## What is being asked
Count the lines below that contain the word "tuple" and give only that number.

━━━━━━

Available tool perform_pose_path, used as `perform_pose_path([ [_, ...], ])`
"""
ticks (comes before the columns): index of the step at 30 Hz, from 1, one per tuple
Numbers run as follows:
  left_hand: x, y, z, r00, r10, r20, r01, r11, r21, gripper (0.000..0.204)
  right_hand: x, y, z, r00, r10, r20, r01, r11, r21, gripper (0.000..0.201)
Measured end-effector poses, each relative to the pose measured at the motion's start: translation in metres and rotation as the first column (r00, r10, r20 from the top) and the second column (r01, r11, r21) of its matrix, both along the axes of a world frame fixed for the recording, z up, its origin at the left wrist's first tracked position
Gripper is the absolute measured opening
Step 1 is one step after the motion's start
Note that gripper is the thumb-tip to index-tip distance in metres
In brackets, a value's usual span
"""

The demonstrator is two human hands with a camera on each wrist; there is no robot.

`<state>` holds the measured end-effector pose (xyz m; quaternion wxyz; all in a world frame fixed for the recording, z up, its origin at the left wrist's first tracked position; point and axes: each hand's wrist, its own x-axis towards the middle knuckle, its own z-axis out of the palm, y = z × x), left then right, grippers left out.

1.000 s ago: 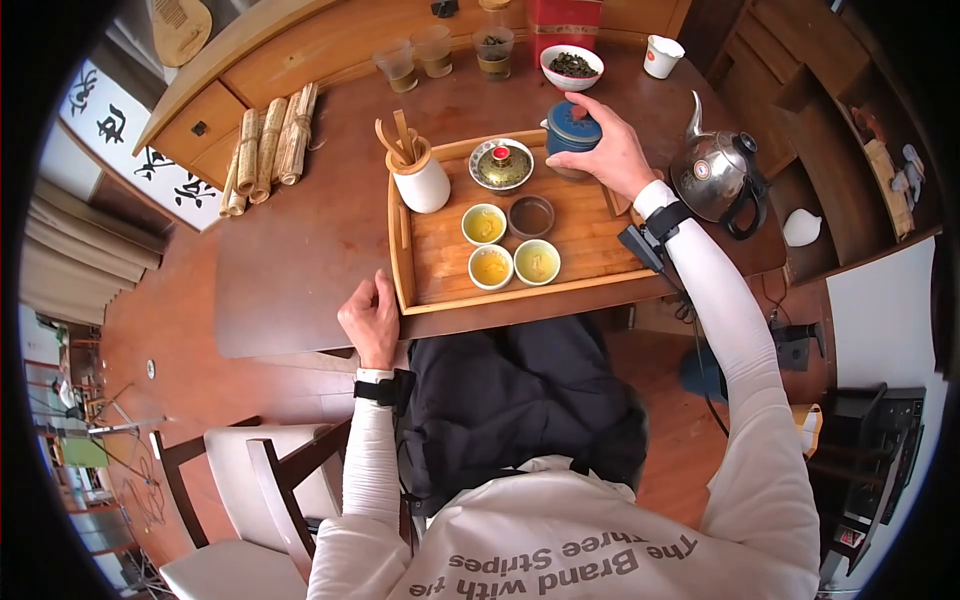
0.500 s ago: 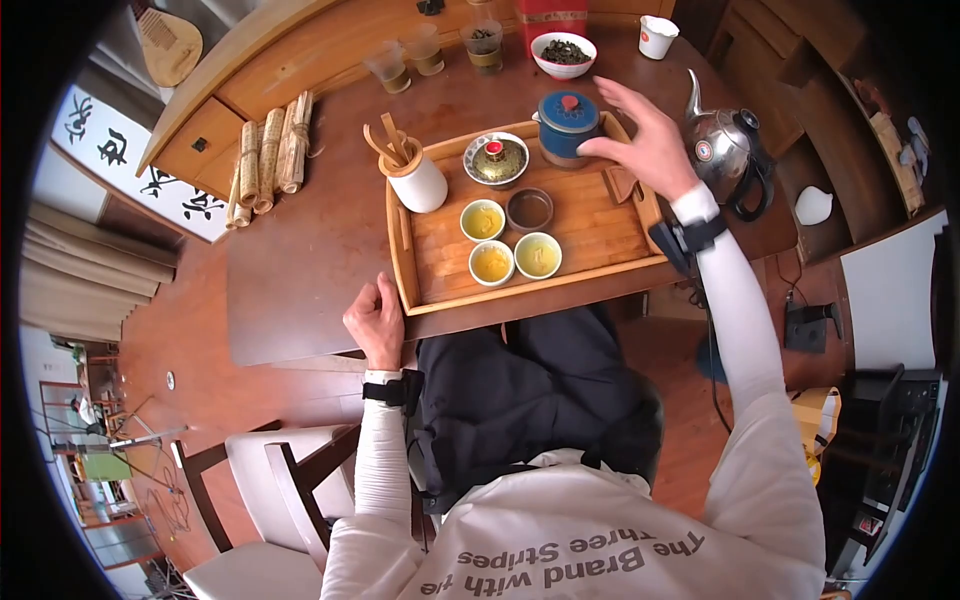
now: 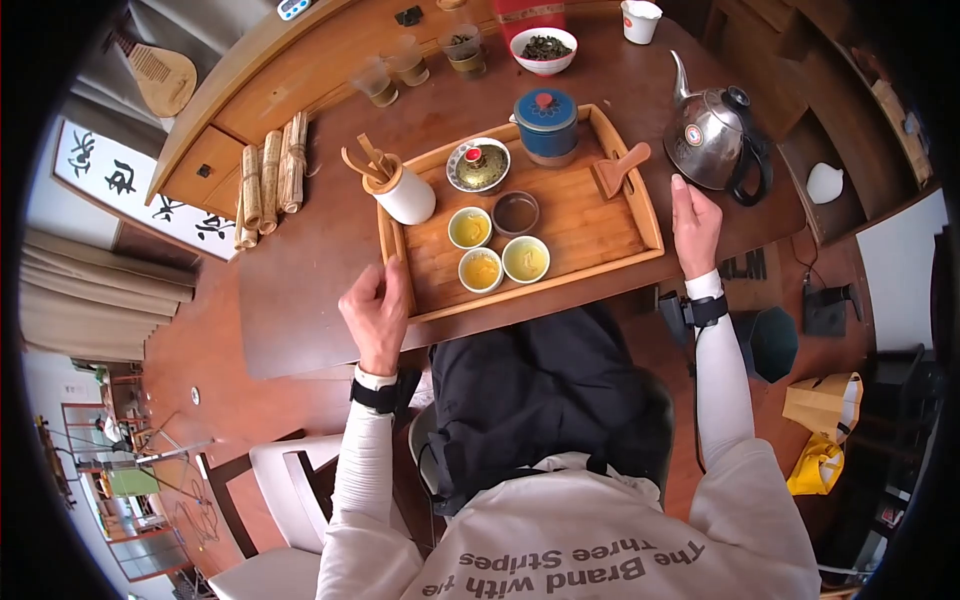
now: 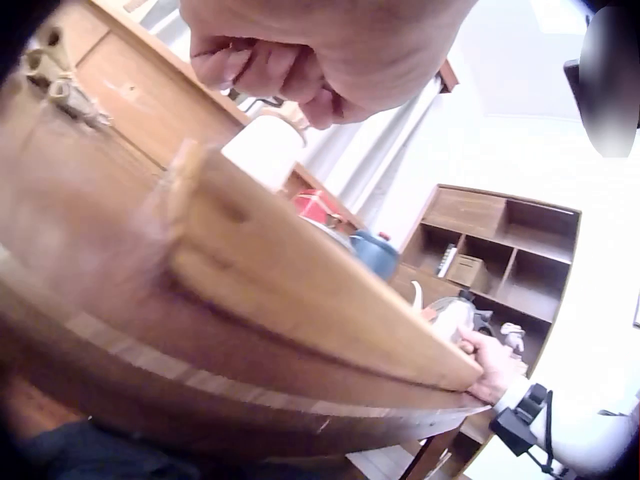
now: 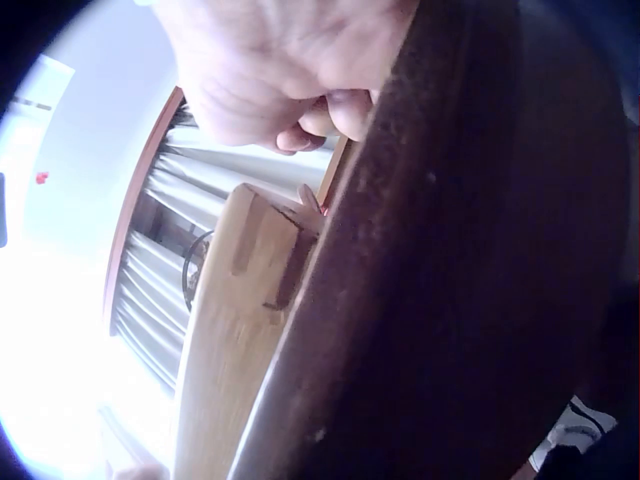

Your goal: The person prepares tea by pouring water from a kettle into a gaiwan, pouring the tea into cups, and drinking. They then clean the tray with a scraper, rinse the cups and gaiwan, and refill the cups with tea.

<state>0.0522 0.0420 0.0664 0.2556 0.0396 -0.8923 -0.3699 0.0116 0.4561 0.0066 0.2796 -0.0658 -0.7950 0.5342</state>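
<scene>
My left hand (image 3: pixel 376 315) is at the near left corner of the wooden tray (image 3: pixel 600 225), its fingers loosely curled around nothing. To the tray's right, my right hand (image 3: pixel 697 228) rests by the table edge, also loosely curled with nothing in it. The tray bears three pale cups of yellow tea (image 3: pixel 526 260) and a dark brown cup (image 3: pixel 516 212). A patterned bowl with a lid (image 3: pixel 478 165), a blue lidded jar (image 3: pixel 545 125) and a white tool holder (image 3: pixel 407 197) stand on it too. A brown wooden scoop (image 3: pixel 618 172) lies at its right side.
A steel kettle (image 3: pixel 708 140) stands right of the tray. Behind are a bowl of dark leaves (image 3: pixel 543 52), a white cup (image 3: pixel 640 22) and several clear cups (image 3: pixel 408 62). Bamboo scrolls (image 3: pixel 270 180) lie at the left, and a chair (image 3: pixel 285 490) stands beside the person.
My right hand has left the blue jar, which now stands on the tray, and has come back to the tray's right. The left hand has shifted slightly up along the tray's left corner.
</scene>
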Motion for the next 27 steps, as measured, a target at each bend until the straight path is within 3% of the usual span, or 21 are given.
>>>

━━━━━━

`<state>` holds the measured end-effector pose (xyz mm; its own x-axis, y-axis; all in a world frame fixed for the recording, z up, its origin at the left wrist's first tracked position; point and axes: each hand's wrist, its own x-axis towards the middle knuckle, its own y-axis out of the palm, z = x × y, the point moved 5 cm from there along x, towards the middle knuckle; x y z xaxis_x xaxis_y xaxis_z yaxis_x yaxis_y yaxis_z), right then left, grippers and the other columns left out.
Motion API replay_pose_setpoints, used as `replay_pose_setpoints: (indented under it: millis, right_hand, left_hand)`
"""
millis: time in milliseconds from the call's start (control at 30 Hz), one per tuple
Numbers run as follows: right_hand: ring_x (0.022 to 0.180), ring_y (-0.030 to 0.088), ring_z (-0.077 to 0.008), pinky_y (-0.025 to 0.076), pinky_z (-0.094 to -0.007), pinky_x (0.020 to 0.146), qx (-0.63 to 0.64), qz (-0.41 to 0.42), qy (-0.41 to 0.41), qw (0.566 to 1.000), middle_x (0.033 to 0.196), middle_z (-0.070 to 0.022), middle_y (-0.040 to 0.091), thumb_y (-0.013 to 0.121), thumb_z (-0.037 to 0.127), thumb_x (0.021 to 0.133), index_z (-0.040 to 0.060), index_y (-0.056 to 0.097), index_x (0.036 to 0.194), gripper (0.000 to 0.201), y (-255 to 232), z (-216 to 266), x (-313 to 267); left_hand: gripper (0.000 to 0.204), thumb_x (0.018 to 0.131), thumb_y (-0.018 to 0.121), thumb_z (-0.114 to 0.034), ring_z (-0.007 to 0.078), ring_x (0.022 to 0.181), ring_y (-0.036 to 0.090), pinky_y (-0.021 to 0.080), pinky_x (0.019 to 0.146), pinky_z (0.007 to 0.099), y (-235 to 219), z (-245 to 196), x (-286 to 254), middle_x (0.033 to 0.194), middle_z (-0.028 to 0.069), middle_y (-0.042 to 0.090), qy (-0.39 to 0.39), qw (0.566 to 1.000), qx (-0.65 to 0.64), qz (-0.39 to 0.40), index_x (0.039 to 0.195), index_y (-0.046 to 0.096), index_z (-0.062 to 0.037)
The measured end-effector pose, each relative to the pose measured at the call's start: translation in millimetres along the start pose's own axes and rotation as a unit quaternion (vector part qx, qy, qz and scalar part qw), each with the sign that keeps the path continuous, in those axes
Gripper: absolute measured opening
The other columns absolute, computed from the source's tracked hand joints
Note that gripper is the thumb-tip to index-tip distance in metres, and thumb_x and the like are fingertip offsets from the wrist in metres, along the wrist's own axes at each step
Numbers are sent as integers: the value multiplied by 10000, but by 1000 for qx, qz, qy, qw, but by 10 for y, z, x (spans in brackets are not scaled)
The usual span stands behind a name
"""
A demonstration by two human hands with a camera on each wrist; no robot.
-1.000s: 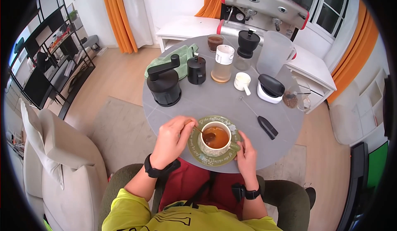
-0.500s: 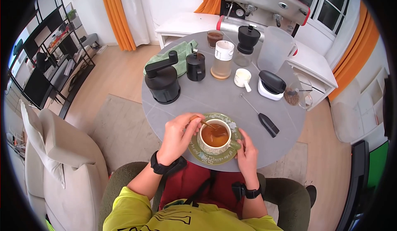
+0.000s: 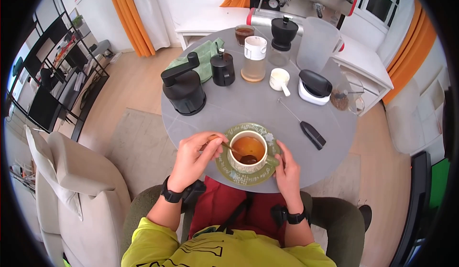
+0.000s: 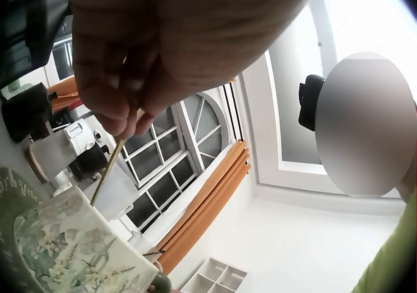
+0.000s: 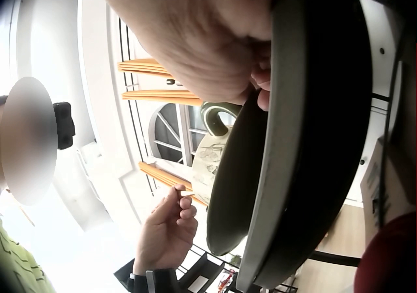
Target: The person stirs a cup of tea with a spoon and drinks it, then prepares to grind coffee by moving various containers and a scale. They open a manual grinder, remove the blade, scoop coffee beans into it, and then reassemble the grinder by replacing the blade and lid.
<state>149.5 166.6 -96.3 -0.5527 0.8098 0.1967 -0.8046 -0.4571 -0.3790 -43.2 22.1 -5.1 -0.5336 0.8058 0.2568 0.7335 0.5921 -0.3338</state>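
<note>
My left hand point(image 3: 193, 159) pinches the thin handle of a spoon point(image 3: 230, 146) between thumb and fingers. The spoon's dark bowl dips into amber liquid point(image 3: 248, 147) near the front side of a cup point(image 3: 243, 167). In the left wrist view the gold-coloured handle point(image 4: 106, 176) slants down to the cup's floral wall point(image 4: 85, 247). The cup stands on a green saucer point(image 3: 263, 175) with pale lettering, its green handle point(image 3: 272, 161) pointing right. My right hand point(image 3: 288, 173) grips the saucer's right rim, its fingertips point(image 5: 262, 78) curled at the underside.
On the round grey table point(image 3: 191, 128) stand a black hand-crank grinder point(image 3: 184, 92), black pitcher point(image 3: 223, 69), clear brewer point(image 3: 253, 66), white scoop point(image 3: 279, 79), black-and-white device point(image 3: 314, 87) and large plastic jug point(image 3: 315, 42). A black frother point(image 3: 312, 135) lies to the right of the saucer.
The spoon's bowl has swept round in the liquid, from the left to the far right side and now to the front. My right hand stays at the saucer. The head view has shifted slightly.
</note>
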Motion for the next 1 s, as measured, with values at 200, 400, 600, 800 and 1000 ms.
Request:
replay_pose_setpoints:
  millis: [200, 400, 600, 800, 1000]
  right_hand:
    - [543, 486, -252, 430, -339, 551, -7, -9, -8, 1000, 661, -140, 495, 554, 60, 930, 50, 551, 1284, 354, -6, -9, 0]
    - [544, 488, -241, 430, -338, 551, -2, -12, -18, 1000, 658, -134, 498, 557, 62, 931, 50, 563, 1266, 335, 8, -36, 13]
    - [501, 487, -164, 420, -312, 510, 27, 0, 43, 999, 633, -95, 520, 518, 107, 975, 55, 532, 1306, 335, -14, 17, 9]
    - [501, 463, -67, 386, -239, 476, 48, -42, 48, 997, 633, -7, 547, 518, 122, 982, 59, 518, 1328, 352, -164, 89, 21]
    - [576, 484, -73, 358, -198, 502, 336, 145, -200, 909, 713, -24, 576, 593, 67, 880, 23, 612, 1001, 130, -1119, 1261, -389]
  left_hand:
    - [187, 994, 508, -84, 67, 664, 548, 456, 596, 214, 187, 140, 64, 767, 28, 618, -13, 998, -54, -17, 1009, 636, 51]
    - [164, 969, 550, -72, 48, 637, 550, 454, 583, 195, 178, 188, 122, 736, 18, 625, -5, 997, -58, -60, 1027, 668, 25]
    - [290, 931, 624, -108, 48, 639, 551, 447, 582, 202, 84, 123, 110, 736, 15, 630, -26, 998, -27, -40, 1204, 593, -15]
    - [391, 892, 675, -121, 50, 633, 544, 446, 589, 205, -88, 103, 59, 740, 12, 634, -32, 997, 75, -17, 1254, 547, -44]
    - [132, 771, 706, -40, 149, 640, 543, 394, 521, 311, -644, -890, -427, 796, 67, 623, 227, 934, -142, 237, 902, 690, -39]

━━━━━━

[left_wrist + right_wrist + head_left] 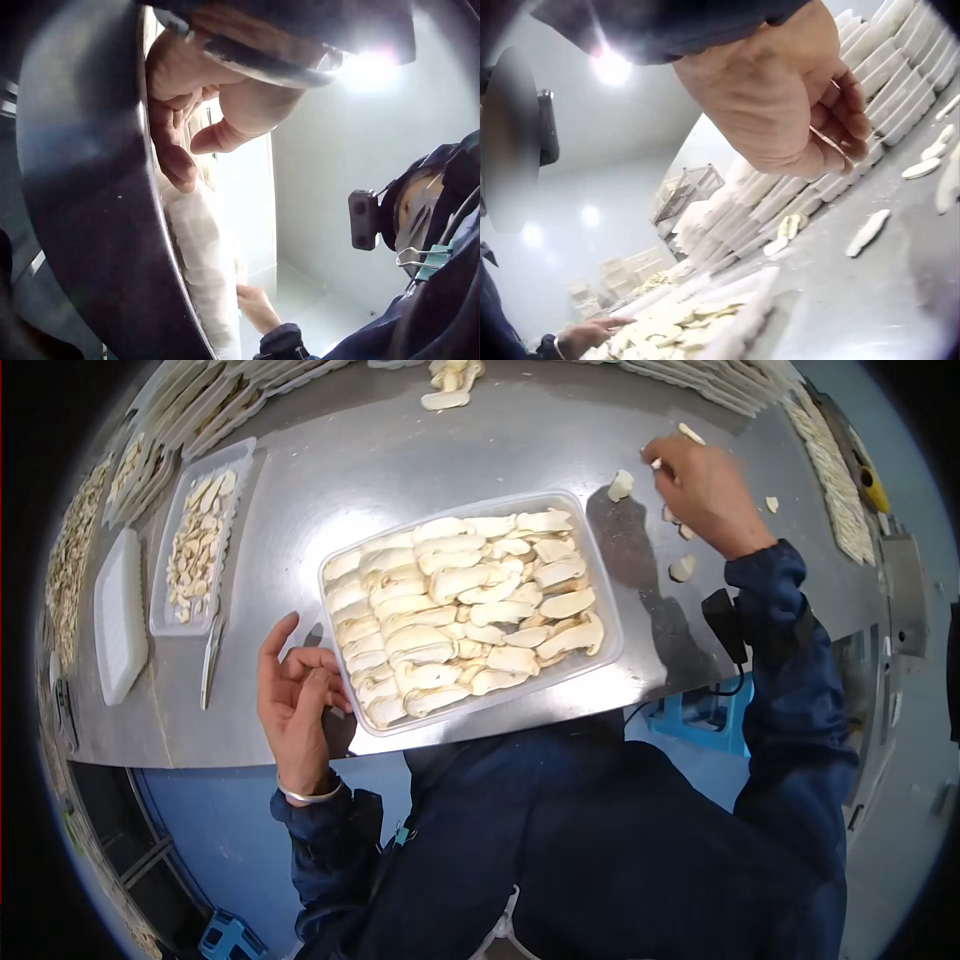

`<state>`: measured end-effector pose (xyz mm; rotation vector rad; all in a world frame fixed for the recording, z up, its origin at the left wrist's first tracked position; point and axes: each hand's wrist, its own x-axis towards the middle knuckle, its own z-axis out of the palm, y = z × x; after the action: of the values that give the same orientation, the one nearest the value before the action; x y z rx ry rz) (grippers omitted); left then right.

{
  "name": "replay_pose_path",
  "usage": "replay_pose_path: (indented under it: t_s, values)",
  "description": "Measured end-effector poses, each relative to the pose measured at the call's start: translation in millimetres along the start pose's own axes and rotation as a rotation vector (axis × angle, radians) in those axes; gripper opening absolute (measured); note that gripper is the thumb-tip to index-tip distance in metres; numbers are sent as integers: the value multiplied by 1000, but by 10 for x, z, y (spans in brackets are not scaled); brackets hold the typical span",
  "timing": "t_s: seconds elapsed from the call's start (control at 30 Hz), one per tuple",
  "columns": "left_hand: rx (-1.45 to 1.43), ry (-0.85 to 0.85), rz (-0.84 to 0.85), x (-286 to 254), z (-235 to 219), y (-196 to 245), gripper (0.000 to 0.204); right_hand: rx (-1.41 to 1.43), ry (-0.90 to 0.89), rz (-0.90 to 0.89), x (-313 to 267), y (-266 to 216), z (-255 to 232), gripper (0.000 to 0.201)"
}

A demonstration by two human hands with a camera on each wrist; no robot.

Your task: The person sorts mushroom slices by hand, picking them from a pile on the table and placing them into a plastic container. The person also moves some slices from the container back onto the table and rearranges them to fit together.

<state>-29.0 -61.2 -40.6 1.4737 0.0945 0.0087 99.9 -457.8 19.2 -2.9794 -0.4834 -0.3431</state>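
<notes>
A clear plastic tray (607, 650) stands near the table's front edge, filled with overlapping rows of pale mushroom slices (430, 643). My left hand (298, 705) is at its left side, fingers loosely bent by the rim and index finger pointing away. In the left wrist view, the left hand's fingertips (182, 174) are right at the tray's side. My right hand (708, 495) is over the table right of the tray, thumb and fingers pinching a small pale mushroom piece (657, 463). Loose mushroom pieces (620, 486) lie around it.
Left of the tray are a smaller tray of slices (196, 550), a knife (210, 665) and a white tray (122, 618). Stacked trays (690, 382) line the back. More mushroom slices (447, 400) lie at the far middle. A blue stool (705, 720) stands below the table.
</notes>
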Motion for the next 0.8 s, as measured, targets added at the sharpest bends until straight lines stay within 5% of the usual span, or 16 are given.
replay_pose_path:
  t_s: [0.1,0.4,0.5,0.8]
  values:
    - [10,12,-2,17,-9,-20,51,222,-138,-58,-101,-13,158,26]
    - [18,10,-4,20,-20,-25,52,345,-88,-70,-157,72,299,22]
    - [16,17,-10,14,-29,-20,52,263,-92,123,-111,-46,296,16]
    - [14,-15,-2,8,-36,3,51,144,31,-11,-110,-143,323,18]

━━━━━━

## Exercise output
3